For the last few years, process efficiency has been one of the hottest industrial topics, as well as one of the pillars of the Industry 4.0 paradigm. Article by Gianfranco Gotter, Salvagnini Group.
When talking of combined sheet metal machining technologies, we tend to assess productivity only in terms of the production cycle time. But the industry has changed: flexibility and efficiency, of both individual machining stations and within the production process, are fundamental requirements for managing increasingly small batches and high code rotation indexes. Not by chance, for the last few years, process efficiency has been one of the hottest industrial topics, as well as one of the pillars of the Industry 4.0 paradigm.
Processing speed and flexibility are the factors leading to the choice of a combined system. But we have to consider at least four other decisive factors: the quality expected, the geometries of the parts being machined, the possibility of complying with lean production principles, and the automation options available.
While quality is an intuitive concept, to assess part geometries, lean production and system automation options, we have to look more closely at their meanings.
Rather than talking of traditional and new fields of application, it is perhaps more correct to divide the combined market into two macro-groups according to customers’ final product features, and the geometries of the parts to be produced.
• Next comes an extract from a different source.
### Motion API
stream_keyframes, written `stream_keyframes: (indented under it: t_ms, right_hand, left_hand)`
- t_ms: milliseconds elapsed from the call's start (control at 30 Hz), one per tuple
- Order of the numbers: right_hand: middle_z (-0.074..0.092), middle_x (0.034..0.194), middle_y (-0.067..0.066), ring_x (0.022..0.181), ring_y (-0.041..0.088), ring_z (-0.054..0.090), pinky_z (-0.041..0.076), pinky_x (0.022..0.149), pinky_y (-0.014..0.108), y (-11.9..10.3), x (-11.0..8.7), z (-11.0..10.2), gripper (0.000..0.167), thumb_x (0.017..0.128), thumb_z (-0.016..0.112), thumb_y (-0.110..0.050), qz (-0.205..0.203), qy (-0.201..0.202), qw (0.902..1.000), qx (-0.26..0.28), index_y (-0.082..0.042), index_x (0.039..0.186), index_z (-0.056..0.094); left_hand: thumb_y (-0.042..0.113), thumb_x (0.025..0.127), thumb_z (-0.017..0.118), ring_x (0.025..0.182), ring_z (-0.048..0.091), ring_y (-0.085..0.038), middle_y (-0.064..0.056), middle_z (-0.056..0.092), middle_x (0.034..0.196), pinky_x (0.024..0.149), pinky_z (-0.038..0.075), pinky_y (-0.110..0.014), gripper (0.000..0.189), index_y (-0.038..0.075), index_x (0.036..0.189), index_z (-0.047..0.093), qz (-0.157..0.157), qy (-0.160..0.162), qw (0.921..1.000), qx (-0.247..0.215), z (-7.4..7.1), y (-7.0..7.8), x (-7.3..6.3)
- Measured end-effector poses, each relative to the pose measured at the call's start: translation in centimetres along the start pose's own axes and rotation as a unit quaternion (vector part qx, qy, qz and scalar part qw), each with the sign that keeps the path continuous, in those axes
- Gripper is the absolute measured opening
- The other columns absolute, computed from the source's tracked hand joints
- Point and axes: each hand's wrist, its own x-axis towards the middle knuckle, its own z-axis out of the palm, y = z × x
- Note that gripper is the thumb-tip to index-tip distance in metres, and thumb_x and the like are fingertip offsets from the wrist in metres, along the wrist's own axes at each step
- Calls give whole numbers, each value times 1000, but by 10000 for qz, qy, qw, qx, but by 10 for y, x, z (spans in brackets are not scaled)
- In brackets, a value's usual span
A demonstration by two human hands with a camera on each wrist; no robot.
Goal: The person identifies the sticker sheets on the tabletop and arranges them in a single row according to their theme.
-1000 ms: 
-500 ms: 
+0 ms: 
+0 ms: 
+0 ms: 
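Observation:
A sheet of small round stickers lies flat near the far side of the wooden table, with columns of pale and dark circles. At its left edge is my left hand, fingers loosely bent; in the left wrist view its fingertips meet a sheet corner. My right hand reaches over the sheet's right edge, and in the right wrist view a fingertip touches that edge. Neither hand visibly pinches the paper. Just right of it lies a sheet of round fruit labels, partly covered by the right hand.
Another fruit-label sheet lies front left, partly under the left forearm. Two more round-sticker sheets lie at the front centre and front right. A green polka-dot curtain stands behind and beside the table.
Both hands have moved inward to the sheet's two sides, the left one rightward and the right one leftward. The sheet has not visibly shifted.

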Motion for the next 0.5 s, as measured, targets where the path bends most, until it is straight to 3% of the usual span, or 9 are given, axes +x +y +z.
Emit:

In the first group, we find companies that manufacture not particularly complex but highly configurable geometries.
In this context, the combined technology is interesting, because it allows two activities to be condensed into a single process. In a traditional production context, these would be two separate and consecutive activities—and here, a number of inefficiencies may occur: availability of the subsequent machining station and the operator, handling of semi-finished parts, process errors, waiting times linked to tool changes, and so on. In this sense, the combined system demonstrates all its flexibility.
The second group, on the other hand, includes companies that manufacture products consisting of parts which, due to their design and functional characteristics, require machining that cannot be done on a conventional punching machine but require technology that overcomes the limits of the laser to obtain, for example, forming operations.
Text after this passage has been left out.